The open models include Meta LLaMA 2, Mistral AI’s Mistral and Mixtral, and Google Gemma, and any variants thereof on Hugging Face with different number of parameters and quantization. You can use a tool like Ollama, Hugging Face Text Generation Inference (TGI), or LocalAI to simplify the management of the lifecycle of these models, combined with LiteLLM proxy for its load balancing and logging features.  

Translating OpenAI API calls to vendor-specific calls – The OpenAI API library is practically the standard for developers integrating apps with LLMs. Most AI plugins for applications were written with integration with OpenAI’s GPT in mind. The LiteLLM proxy enables using other models like Claude, Gemini, or LLaMA, whether deployed to Bedrock or Vertex AI or hosted internally, as a “drop-in replacement” for the OpenAI API — without rewriting any code. 

Load Balancing & Health Checks – For deploying open LLM models in production with any degree of scale, a load balancing strategy is indispensable. An application can quickly outgrow a single node serving up a model such as LLaMA 2 or Mistral, even if the node is accelerated with multiple NVIDIA CUDA GPUs. As long as context is stored by the application and those tokens are inputted to the model with each request, it should not matter which worker, for example running a TGI container, provides the response. 

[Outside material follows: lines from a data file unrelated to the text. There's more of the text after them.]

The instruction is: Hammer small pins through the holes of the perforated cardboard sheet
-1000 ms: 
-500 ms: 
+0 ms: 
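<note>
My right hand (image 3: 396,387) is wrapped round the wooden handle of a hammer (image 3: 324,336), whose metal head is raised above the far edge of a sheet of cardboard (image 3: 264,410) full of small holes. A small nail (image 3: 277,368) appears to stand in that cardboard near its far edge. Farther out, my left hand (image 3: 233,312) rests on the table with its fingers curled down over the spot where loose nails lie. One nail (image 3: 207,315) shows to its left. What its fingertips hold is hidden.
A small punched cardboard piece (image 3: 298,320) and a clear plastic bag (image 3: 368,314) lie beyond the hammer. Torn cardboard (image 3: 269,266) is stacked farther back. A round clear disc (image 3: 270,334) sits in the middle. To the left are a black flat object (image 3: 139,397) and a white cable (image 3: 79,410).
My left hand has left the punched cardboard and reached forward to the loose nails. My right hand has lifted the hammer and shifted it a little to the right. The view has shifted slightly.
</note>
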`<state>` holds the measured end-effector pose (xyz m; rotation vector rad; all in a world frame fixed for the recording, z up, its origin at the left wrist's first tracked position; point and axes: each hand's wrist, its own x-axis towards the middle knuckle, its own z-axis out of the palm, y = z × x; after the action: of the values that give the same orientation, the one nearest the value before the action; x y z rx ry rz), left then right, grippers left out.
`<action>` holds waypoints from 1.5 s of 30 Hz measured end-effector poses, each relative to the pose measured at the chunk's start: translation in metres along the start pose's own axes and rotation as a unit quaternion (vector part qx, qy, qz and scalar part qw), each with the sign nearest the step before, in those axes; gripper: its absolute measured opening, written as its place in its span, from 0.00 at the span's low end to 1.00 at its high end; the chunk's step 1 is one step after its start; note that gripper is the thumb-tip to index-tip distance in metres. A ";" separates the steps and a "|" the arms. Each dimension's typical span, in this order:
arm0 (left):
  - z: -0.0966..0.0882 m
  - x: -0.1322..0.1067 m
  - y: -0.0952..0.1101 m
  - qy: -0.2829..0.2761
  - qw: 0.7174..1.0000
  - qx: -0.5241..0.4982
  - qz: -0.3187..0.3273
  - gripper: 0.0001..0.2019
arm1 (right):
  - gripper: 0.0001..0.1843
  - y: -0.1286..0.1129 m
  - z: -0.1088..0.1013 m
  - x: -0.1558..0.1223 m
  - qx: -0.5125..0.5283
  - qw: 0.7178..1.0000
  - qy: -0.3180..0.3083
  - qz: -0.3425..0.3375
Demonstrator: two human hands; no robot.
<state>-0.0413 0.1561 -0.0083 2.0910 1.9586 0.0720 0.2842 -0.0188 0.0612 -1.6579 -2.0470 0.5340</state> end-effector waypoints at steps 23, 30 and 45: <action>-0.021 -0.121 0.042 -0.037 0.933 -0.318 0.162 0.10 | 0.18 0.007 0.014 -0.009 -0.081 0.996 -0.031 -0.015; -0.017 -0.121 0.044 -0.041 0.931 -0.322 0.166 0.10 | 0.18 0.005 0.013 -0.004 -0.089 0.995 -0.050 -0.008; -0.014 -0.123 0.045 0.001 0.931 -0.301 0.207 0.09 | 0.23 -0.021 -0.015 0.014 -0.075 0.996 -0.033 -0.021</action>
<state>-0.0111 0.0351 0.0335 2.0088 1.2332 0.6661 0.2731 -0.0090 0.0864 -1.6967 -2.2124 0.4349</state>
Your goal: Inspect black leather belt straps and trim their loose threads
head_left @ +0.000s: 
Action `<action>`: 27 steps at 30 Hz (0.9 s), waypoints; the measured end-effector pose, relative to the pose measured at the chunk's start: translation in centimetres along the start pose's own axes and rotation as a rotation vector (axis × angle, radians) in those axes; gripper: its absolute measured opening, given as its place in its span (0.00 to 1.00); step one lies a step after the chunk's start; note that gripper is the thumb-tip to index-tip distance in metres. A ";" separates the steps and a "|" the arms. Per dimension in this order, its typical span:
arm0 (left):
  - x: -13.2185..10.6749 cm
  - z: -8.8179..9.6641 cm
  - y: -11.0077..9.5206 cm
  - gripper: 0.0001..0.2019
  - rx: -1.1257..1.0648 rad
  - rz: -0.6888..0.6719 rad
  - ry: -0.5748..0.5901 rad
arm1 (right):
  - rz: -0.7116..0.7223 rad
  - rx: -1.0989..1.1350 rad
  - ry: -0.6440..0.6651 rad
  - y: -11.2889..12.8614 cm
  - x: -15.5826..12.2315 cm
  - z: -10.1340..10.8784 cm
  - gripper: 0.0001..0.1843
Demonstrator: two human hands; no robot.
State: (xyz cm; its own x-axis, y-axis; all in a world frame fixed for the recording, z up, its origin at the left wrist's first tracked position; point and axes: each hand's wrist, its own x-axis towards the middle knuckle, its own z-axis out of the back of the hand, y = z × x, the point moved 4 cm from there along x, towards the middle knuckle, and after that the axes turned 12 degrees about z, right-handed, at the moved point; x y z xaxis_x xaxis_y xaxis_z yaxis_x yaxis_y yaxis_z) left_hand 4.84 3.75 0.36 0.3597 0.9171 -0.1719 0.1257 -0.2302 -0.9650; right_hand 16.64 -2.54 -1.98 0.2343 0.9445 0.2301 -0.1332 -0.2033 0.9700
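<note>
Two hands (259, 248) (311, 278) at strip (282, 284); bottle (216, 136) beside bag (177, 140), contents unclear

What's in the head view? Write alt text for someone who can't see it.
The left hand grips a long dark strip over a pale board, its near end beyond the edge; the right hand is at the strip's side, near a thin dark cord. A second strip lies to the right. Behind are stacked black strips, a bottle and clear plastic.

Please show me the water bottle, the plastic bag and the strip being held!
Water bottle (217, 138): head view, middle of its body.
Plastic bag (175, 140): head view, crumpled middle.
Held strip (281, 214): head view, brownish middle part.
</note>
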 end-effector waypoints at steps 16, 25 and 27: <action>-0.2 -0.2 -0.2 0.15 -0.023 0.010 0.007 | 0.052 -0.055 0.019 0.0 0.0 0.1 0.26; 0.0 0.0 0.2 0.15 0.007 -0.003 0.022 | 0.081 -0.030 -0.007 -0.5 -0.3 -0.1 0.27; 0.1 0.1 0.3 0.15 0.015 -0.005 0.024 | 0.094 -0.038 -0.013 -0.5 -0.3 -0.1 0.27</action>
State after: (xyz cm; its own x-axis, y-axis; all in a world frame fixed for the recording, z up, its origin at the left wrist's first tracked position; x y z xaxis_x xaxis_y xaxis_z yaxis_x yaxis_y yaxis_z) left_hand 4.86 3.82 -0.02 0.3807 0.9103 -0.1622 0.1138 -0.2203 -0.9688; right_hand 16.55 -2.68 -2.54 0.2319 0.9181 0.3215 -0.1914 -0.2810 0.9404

As a purpose-built proxy for AI backends, LiteLLM supports specifying multiple deployments (targets) for a given model, and load-balancing between them. It can distribute the traffic based on cooldowns, fallbacks, timeouts and retries, which can minimize queuing as an AI application gets more loaded with users. Unresponsive AI worker nodes can also be automatically taken out of the rotation if they exceed the unhealthy threshold in health checks.

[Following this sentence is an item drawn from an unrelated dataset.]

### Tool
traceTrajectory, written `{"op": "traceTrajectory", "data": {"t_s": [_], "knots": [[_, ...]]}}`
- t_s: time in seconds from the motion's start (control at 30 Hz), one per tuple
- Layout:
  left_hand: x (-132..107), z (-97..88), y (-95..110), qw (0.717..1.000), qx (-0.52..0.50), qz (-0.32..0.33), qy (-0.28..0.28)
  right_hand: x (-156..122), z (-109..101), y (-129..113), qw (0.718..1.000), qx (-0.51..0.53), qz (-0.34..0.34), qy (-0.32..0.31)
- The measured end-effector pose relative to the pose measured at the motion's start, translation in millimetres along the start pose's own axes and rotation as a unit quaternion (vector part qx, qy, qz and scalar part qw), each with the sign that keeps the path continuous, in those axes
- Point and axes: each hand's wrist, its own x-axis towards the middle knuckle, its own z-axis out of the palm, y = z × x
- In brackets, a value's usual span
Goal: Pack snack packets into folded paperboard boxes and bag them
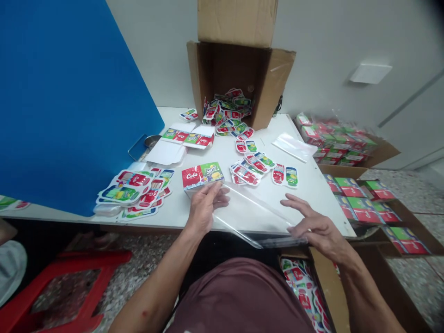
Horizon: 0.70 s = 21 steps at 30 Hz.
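Note:
A clear plastic bag is stretched between my two hands over the front edge of the table. My left hand pinches the bag's left end, right beside a small red and green box printed "Cola" and "Sprite". Whether those fingers also grip the box, I cannot tell. On the other side, my right hand holds the bag's right end between thumb and lower fingers, its upper fingers lifted. Behind the bag lies a loose pile of printed sachets, with another sachet to its right.
At the back stands an open carton spilling sachets. Flattened boxes and a stack of sachets lie left, by a blue panel. Flat clear bags lie right. Cartons of packed boxes and a red stool flank the table.

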Motion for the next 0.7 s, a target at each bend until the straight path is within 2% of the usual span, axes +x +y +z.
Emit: {"op": "traceTrajectory", "data": {"t_s": [0.03,0.1,0.17,0.23,0.27,0.33,0.47,0.6,0.7], "knots": [[-1.1,2.7,1.3,1.000,0.002,0.022,-0.006,-3.2,-0.6,-0.3,0.999,0.011,0.031,-0.004],[-2.9,8.5,4.1,0.997,0.013,0.078,-0.013,-7.5,3.2,4.1,0.991,0.092,0.085,0.036],[-3.2,13.7,7.4,0.992,0.032,0.122,-0.021,-6.9,12.3,12.8,0.960,0.221,0.130,0.108],[-2.3,17.6,11.0,0.987,0.053,0.149,-0.029,-1.1,23.9,21.3,0.917,0.331,0.169,0.143],[-1.4,19.1,12.8,0.985,0.062,0.157,-0.031,3.1,29.6,24.1,0.901,0.366,0.190,0.133],[0.3,21.1,16.1,0.983,0.077,0.166,-0.032,12.4,38.4,26.0,0.887,0.392,0.224,0.093],[1.8,20.7,19.3,0.974,0.115,0.195,-0.024,23.3,41.6,21.5,0.891,0.377,0.252,0.035],[2.5,18.1,17.2,0.967,0.141,0.212,-0.023,22.7,37.3,24.5,0.886,0.359,0.291,0.032],[4.1,17.7,14.9,0.970,0.130,0.203,-0.036,21.4,40.0,33.5,0.854,0.385,0.349,0.020]]}}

General-purpose proxies such as NGINX proxy or HAProxy are also useful for scaling and securing access to locally hosted models. They can provide an additional layer of protection against OWASP API attacks based on pattern matches, and by limiting access to certain countries using a Geo IP database. Also, as the LiteLLM proxy container itself should be load balanced in a scale-out scenario, NGINX, HAProxy, or Docker Swarm’s routing mesh can fulfill this function. 

As the LiteLLM proxy, in addition to the AI models themselves are deployed as containers wrapped by tools such as Ollama or TGI, Docker Swarm is a composable way to orchestrate and schedule the services across your self-hosted AI infrastructure. As an added benefit, the routing mesh of Swarm provides built-in load balancing to replicas of your LiteLLM, Ollama, and TGI containers. Any request hitting the ingress on any of the Docker Engine nodes in the cluster will be intelligently routed to the container with that published port.

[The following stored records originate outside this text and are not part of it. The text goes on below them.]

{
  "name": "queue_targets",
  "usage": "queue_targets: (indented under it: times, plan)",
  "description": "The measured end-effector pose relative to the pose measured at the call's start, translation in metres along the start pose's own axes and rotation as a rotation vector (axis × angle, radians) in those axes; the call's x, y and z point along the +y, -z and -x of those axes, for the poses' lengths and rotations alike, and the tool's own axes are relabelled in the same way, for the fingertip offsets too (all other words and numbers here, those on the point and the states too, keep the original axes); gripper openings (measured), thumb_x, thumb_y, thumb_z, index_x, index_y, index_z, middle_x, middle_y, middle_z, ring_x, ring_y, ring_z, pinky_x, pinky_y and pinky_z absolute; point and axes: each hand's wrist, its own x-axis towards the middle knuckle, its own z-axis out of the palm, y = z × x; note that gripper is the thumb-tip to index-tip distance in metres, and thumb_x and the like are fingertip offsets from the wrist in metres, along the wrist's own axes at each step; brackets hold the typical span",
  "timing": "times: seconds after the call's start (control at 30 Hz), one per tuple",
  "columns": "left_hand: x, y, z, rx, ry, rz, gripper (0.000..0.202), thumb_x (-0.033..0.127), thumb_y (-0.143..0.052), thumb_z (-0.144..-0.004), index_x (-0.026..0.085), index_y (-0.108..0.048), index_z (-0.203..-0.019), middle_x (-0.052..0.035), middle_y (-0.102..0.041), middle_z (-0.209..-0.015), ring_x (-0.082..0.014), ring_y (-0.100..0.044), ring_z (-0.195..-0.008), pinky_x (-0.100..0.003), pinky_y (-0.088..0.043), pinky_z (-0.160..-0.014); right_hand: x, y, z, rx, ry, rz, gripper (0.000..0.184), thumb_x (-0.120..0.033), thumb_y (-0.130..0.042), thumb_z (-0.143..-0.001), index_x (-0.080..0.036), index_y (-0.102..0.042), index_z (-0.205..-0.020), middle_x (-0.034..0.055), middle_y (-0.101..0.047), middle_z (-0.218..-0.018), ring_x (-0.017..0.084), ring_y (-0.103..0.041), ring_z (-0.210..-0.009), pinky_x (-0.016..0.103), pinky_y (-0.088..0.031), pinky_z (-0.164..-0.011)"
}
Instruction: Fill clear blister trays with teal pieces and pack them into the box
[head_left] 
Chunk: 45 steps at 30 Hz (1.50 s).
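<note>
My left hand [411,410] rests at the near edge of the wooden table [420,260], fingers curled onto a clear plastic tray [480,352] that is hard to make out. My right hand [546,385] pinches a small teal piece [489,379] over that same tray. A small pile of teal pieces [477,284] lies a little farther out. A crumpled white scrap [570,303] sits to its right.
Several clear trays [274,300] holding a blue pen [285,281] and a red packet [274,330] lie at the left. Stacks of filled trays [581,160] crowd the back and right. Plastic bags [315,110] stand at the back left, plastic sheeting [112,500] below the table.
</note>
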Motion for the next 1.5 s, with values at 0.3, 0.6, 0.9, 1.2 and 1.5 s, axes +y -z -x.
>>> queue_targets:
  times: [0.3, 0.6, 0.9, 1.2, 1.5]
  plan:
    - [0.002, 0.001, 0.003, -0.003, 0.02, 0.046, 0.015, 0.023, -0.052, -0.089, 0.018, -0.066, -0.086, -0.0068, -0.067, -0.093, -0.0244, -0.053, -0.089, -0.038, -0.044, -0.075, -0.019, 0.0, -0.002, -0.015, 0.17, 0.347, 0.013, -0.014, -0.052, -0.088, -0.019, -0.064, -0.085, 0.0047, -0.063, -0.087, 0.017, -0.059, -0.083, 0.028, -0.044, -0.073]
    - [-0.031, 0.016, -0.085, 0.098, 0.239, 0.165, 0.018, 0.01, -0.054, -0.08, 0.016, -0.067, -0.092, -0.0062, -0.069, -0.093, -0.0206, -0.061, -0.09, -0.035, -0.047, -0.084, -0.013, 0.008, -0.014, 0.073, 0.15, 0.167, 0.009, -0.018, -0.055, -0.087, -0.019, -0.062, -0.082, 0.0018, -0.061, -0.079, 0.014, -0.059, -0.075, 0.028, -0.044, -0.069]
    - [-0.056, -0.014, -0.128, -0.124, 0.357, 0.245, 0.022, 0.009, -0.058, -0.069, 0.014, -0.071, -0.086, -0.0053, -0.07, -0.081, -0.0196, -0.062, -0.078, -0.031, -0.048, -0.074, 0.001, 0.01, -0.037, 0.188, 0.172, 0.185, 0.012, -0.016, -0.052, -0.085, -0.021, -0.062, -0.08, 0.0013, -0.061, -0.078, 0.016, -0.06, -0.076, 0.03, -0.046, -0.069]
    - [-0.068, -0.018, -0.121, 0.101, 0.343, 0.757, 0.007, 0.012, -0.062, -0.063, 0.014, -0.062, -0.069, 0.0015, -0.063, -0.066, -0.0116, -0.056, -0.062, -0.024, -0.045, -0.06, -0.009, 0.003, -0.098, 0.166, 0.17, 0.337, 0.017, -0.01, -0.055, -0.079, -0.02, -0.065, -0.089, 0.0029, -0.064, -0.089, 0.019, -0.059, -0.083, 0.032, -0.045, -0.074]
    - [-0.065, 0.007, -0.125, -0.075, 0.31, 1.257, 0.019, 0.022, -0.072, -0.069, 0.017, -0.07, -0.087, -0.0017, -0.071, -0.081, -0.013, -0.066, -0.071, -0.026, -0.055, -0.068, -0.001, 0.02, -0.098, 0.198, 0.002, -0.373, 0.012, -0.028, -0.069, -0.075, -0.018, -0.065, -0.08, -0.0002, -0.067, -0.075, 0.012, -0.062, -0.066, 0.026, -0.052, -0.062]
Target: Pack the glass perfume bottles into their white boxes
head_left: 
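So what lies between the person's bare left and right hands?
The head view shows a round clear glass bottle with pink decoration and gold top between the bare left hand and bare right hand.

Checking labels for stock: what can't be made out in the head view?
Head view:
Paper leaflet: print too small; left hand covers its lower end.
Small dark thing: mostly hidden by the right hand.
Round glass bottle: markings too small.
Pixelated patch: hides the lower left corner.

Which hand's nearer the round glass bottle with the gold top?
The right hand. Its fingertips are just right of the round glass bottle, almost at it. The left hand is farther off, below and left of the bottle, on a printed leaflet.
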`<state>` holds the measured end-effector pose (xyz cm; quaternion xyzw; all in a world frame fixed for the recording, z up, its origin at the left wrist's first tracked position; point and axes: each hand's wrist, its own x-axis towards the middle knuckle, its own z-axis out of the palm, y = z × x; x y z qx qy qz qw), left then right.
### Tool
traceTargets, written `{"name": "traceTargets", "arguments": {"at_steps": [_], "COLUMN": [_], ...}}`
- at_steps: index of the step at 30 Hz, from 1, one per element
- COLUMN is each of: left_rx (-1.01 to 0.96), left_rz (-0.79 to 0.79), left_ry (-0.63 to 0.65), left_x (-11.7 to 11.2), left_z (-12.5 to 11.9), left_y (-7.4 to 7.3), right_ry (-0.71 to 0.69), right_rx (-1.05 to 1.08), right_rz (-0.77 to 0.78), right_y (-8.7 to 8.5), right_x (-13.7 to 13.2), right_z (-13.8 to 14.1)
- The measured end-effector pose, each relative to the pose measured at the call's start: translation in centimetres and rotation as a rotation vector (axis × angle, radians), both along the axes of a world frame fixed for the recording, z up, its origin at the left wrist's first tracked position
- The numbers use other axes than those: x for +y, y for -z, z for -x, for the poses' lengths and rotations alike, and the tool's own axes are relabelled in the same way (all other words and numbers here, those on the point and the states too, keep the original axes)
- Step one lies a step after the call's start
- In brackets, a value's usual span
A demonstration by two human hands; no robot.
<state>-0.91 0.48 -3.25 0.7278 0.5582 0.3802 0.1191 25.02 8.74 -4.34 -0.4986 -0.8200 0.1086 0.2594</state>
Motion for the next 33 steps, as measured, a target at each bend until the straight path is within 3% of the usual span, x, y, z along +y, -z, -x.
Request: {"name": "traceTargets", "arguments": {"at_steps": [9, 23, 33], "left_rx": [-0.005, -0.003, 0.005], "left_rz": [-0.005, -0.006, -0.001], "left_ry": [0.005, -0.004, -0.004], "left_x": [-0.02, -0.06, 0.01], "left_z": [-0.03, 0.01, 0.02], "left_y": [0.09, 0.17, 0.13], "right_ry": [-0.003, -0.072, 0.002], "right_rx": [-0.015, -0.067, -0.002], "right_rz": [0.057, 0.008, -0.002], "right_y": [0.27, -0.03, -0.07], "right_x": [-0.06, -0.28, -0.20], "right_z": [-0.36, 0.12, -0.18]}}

If this sounds interesting for your project so far, talk with our expert AI infrastructure consultants about designing an architecture that leverages containers, AI middleware, and load balancing technologies to help you operate AI models in your environment successfully. 

Authentication and Authorization – LiteLLM proxy supports creating users and proxy API keys. There are numerous good use cases for this. If multiple applications are sharing a single LiteLLM endpoint, one could create application-specific keys to separately track usage and set quotas. It is also possible to create a temporary key, which is automatically revoked after a certain period of time. This is particularly helpful for external users collaborating with your team on specific projects. 

Centralizing the provider API keys (OpenAI, Bedrock, Vertex AI, OctoAI) in one place can also improve an organization’s security posture, by ensuring the master API keys are never leaked. 

In the event that an application-specific LiteLLM API key is accidentally pushed to a public Github repo, it can simply be revoked and rotated in LiteLLM, since it is not the provider API key that is leaked. In fact, as long as your LiteLLM is behind a sensibly configured firewall, the leaked API key would be useless to an outside attacker, making it far less dangerous than compromising the key for a public API.

Rate Limiting – For your configured models in LiteLLM proxy, you can set rate limits by-user or by-key, defined as tokens per minute (TPM), requests per minute (RPM), or number of parallel requests. This function relies on a Redis database to measure usage in near real-time. A rate limit can facilitate better sharing of the available resources on your AI worker nodes, and avoid exceeding the rate limits enforced by external providers.

Cost Control –  The LiteLLM proxy can automatically calculate the cost of the requests made to any of the external APIs in this list, allowing you to set budgets by user, key, or model. After a limit is reached, access is cut off until the accounting period elapses.  

For custom models, such as on other providers like OctoAI, or models that you host yourself, you can set a custom per-token cost for budgeting and reporting purposes. A Postgres database, such as Supabase or Neon, should be available to LiteLLM in order to make use of this feature. 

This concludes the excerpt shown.